This particular night she doesn't need to tell me to leave.

As soon as I catch my breath and look at the clock, I know that it is time for me to go home. I push the covers off my body and roll out of bed, reaching for my boxer-briefs.

"Where are… you're leaving already?" she asked, her voice slightly raspy and breathy; she hasn't quite recovered from our most recent round it seems.

She changes the question, hoping I don't notice. For one moment she had been asking where I was going, as if it were usual for me to stay in her bed every night. Even her second question was somewhat ridiculous. I always go home at some point between three and four in the morning, otherwise I'd be spending the night with her; apparently that counts as sleeping over, even if what we were doing could not be called sleep by anyone.

I give her a small smile as I get up to pull my jeans on. "It's time for me to go. I have to get down to the bank in a few hours before my shift starts anyway," I say.

"Oh… okay," she says quietly. She rolls onto her side and watches me continue to get ready. "What time do you want to meet up?"

I don't need to ask what she means. Every morning we manage to meet up somewhere… on call room, supply closet, stairwell, elevator… yes, we have frequented the stairwell and the elevator. I can't say that the thrill isn't amazing.

"I don't know. The bank likes to waste my time, and whenever I go there, no one's ever handy to talk to me," I say with distaste.

It was true, whenever I had business to take care of that didn't require talking to someone behind a plate of glass, I was usually stuck in the dreary building for eons.

"Do me a favor, if I'm not there by nine, tell the Chief to push my electives, pawn the other's off on someone else," I instruct her as I pull my jacket on. She nods; the only time she will ever allow me to cross the S & M line is when it's work related and she knows I have no other choice.
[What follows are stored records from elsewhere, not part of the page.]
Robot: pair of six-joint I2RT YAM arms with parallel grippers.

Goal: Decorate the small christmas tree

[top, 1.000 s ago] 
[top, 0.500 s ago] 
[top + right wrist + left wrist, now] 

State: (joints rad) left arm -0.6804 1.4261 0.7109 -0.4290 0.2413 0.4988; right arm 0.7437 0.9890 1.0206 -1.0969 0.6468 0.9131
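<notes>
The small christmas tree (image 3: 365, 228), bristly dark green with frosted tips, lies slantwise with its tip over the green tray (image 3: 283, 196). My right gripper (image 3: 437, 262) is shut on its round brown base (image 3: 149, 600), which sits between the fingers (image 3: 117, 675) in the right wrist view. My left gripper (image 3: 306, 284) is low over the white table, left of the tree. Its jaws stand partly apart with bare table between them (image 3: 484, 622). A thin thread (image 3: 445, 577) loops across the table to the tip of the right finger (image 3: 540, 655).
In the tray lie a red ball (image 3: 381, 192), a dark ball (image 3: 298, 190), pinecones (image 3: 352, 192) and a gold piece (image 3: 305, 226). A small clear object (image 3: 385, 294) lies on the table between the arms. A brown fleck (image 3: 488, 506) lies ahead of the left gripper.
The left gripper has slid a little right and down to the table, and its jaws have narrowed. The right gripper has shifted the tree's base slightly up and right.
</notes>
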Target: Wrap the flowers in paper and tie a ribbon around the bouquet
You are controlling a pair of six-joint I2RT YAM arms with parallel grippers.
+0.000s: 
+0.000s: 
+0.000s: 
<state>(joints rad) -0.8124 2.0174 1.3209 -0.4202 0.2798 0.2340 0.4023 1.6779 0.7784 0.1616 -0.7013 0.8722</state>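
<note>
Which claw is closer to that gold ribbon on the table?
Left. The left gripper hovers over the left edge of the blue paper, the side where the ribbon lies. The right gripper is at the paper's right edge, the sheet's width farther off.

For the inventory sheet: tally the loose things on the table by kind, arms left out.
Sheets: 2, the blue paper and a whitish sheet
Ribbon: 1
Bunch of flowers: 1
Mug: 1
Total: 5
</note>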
"I will," she says with a sigh, her eyes drooping a little. I give her a faint smile before bending down, pressing my lips to hers. I smooth the hair back from her forehead, running my thumb along the hair line as I slip my tongue into her mouth, tasting her one last time before I leave. We're not a couple but we can't manage to leave each other at any one time without kissing the other goodbye.

I pull back finally, and she looks at me, slightly breathless.

"Page me when you get in tomorrow," she says softly. I nod and with that, I turn to leave.

The next morning… or maybe it's the same morning… I drive to the bank, and sure enough, I have the wait from hell.

Could my life get any better? The love of my life is currently only allowing me to screw her senseless whenever she feels like it, I have no one to talk to, work is absolutely crazy and as usual I can't even get out of the bank on time. Anyone who has ever been stuck in the bank for hours on end will understand my pain.

And then, the most _perfect thing ever_ happens.

I'm about to talk to someone, to _finally_ talk to someone…

There's a crash outside. There are five cars minimum, and that's if we're lucky. Being the doctor that I am, I have to get involved.

The bank can wait; they made me wait long enough, it's time to return the favor.

I get outside and do my job, checking the injured and telling the paramedics arrive who to take where. I send most to Mercy West; it's closer. But the more difficult cases I send to Seattle Grace, not out of personal bias but because we do have some of the best doctors there. There are a lot of general and orthopedic injuries; Torres, Bailey and the Chief are going to have a fun time. I come across a few people who clearly have some sort of injury to their brain; one person's left pupil is blown and I put a rush on to get him to Grace.

Three hours of confusion later and I can finally leave. I still haven't talked with the bank, but there are lives at stake.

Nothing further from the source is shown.